Below are records with pictures in them. Output exactly the lines from the one with "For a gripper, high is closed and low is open" through the one with "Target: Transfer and", both included, and leave every picture out; give only those lines.

Top of SUPPLIED MATERIAL

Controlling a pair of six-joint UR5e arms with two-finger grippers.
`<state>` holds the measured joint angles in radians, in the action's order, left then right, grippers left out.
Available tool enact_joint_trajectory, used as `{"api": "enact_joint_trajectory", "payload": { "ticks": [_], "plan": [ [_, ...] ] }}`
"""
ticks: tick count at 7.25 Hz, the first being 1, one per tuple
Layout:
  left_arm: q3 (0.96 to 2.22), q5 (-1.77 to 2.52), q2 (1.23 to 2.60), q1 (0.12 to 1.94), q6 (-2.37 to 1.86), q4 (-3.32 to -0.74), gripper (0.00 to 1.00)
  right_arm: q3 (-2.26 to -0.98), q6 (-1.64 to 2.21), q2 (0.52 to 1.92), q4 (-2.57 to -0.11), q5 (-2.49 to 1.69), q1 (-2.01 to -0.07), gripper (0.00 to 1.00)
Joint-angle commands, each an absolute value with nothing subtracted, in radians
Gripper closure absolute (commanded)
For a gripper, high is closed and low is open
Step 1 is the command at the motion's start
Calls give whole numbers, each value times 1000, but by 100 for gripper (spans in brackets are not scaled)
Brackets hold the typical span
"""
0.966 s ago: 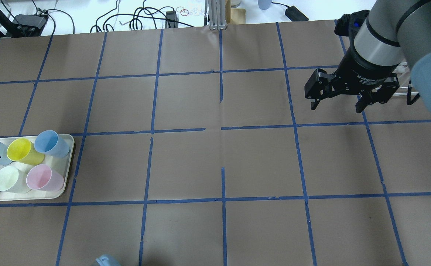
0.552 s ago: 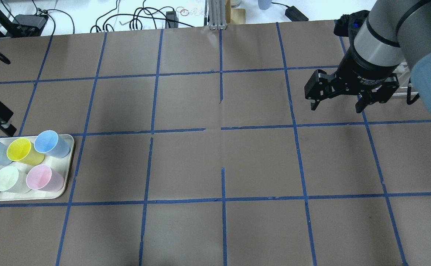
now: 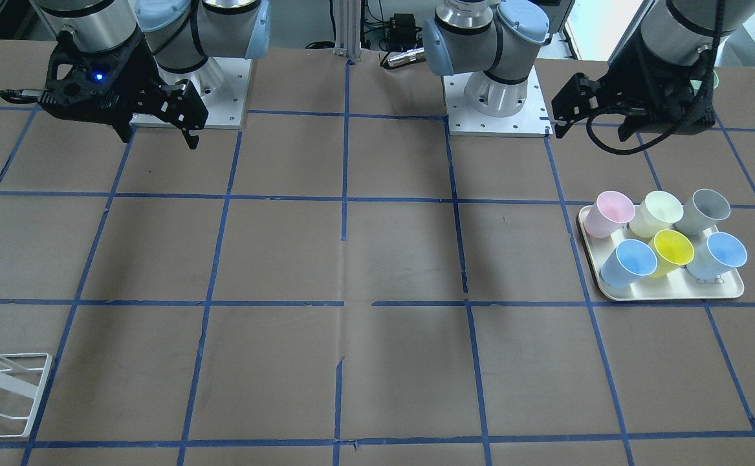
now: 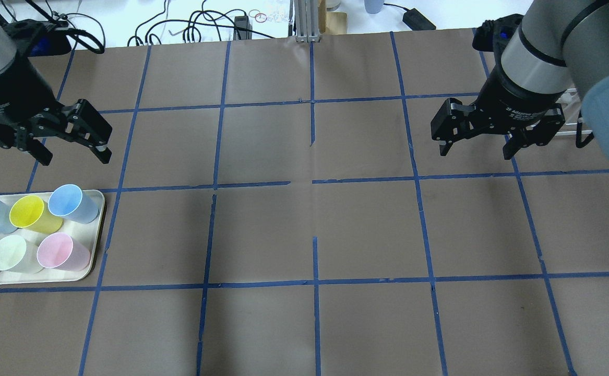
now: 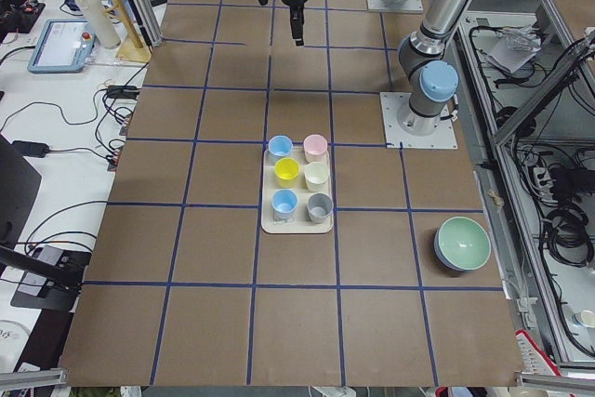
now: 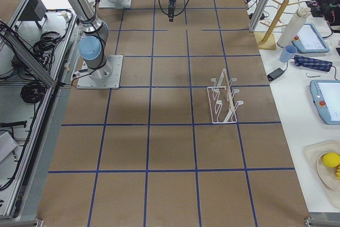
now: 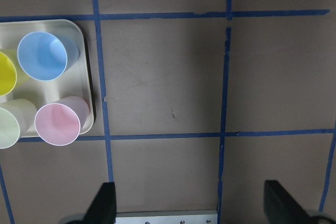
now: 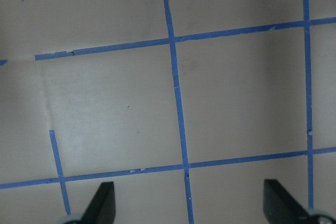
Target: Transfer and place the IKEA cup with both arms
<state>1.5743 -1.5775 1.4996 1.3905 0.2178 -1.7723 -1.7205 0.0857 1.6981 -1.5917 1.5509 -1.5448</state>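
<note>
**IKEA cup upright in tray, both grippers empty**

The IKEA cup stands upright in the cream tray at the worktop's left end. Its long axis is vertical, with the wide mouth up and the narrow base on the tray. It is the middle cup of the row nearer the robot, between the pink cup and the grey cup. A yellow cup and two blue ones fill the other row. No mark or label can be made out on the cup.

The left gripper hangs above the worktop, apart from the tray and touching no cup. Its fingers are spread wide with nothing between them. In the left wrist view the tray and its cups lie at the left edge.

The right gripper hangs over the worktop's other end, well apart from the tray. Its fingers are likewise spread and empty. White lettering on its black body starts "2F Adaptive"; the rest is too small to read.
</note>
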Motion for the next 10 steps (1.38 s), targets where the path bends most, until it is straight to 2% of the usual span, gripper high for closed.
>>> {"api": "enact_joint_trajectory", "payload": {
  "ticks": [1,5,8,10],
  "plan": [
    [1575,-1546,1500,1417,216,-1766,0,-1720,86,1698,-1594,1551,-1543,0],
    [1574,-1502,1505,1431,154,-1758,0,-1718,86,1698,-1592,1554,-1540,0],
    [1604,-1526,1520,1593,-21,-1634,0,-1718,87,1700,-1592,1552,-1540,0],
    [1614,-1552,1520,1597,-11,-1570,0,-1718,89,1700,-1595,1549,-1542,0]
  ]
}}
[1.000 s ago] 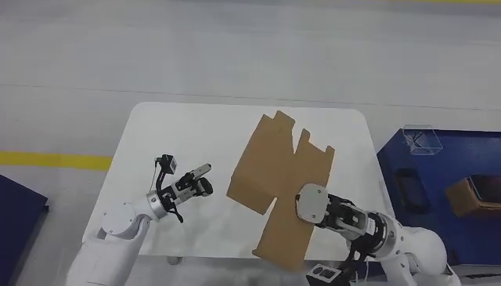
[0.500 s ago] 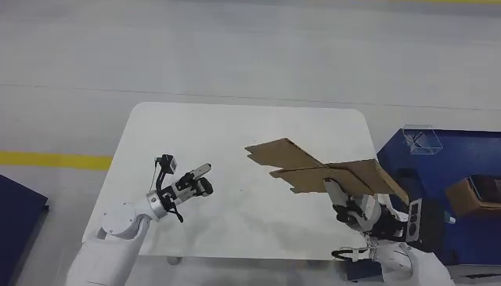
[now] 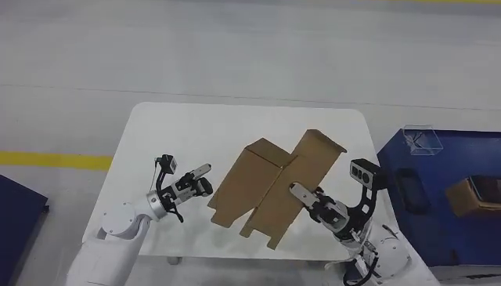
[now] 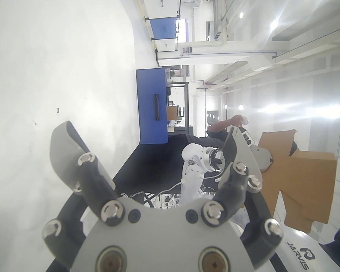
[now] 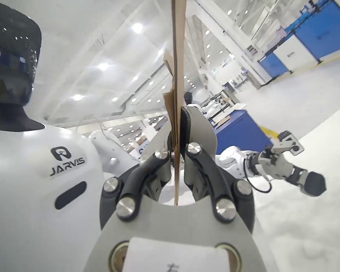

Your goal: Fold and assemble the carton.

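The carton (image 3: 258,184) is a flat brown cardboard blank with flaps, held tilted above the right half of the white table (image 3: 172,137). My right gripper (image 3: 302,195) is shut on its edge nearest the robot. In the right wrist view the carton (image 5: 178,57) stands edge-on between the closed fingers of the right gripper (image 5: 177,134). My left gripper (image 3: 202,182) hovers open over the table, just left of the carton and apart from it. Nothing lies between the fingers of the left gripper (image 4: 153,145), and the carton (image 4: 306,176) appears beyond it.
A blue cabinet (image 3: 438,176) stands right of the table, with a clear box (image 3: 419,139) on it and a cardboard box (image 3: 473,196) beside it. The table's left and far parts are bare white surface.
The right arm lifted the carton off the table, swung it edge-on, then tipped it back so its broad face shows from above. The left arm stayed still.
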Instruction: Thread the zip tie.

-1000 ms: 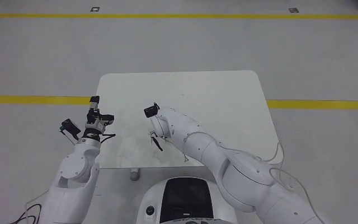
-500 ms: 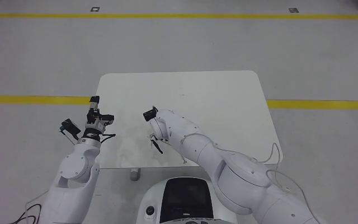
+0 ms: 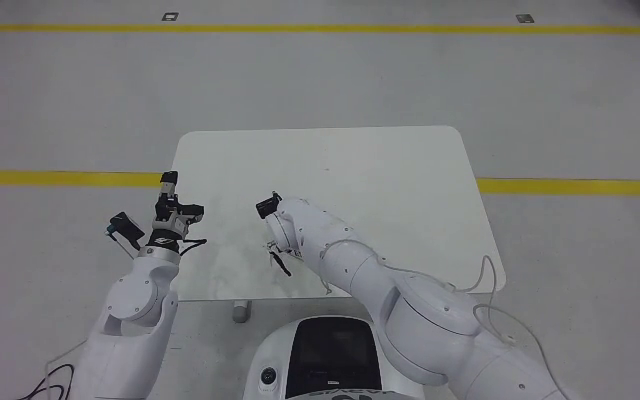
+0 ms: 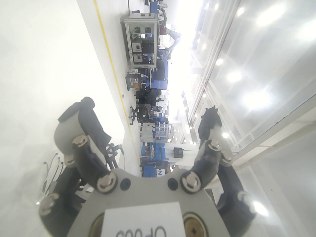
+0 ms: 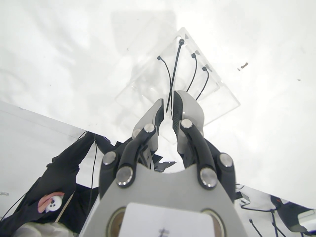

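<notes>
Your R gripper point(image 5: 168, 101) is nearly closed but not clamped: you see a thin gap each side of the zip tie point(image 5: 175, 67) tail. The tie's head sits in the clear tray point(image 5: 223, 99) on the table point(image 3: 400, 170). L gripper point(image 4: 147, 107) is wide open, empty, at the table's left edge.

Industrial lab or robotics test hall. Pale grey floor point(image 3: 320, 90) marked with yellow tape lines point(image 3: 300, 28), and one white worktop point(image 3: 400, 180) standing on it. The left wrist view shows an open-frame equipment rack point(image 4: 140, 43) stacked with electronics, black office chairs point(image 4: 139, 113), blue workstations point(image 4: 153, 149) farther back, and a high ceiling with bright lights point(image 4: 234, 76).
</notes>
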Available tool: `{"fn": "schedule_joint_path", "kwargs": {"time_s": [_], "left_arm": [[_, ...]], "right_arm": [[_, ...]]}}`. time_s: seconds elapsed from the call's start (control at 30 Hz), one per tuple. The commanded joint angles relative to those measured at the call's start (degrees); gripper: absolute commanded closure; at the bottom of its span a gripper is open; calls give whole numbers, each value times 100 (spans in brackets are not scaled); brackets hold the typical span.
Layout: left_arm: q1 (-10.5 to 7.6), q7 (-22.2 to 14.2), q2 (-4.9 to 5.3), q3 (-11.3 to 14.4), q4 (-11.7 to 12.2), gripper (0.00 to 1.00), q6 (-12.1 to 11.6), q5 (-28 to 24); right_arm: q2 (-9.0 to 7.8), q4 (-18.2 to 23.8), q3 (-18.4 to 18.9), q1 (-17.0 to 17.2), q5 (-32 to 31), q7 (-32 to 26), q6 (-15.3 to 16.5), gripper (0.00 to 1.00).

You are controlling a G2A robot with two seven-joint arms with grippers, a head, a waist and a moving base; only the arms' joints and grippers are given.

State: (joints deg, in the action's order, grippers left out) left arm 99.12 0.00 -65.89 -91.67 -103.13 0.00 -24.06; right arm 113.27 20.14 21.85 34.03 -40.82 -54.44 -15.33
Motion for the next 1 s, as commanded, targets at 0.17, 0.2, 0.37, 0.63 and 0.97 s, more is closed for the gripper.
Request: {"fn": "schedule_joint_path", "kwargs": {"time_s": [0.17, 0.2, 0.37, 0.63, 0.97], "left_arm": [[0, 0, 0, 0, 0, 0, 0, 0], [0, 0, 0, 0, 0, 0, 0, 0], [0, 0, 0, 0, 0, 0, 0, 0], [0, 0, 0, 0, 0, 0, 0, 0], [0, 0, 0, 0, 0, 0, 0, 0]], "right_arm": [[-12, 19, -52, 130, -80, 223, -50, 85], [-14, 20, -67, 147, -103, 251, -70, 84], [-21, 53, -99, 200, -156, 468, -176, 82], [-23, 120, -206, 255, -265, 524, -248, 82], [-22, 118, -295, 270, -226, 511, -261, 82]]}}
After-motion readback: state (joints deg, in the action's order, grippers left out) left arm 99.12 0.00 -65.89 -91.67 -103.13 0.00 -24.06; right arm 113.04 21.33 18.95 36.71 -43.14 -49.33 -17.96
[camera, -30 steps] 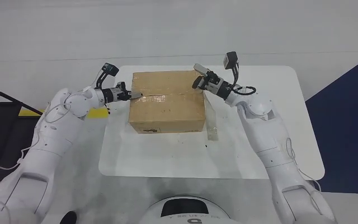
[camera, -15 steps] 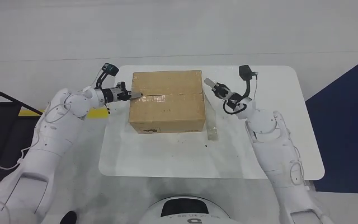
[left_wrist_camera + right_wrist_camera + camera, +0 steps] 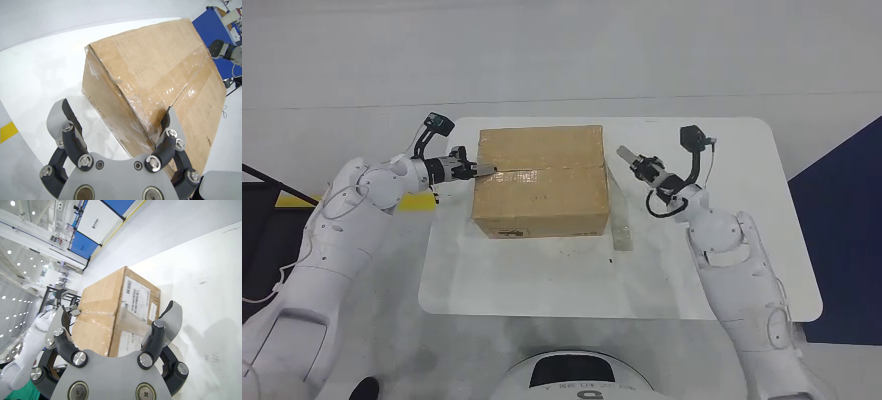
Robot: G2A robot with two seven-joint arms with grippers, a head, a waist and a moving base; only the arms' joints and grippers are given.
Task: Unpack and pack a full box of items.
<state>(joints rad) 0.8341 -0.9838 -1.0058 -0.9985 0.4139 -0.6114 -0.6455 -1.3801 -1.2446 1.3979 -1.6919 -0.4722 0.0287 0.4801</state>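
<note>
The taped box (image 3: 539, 185) sits closed on the bench (image 3: 702, 270) (contents hidden). The left gripper (image 3: 479, 169) straddles its top edge, jaws apart; the right gripper (image 3: 626, 156), also agape, hovers just beside it.

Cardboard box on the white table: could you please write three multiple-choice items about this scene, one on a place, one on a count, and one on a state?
1. Where is the left gripper in relation to the box?
A. Over the middle of its top.
B. At its end, where the taped seam meets the edge.
C. On the bare table, far from it.

2. How many boxes stand on the table?
A. One.
B. Two.
C. Three.

3. In what state are the top flaps?
A. Both standing open.
B. Torn off.
C. Lying shut, with clear tape along the seam.

Answers:
1 B: the left wrist view shows one finger on the seam at the edge.
2 A: the top view shows a single box.
3 C: the flaps lie flat under glossy tape.
</note>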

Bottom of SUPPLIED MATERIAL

> **RESPONSE**
For a gripper, high is closed and low is open
Step 1 is the command at the motion's start
Calls give whole numbers, each value times 1000, but by 100 for gripper (spans in brackets are not scaled)
Brackets hold the typical span
"""
0.966 s ago: 
0.552 s ago: 
now: 
now: 
now: 
now: 
now: 
now: 
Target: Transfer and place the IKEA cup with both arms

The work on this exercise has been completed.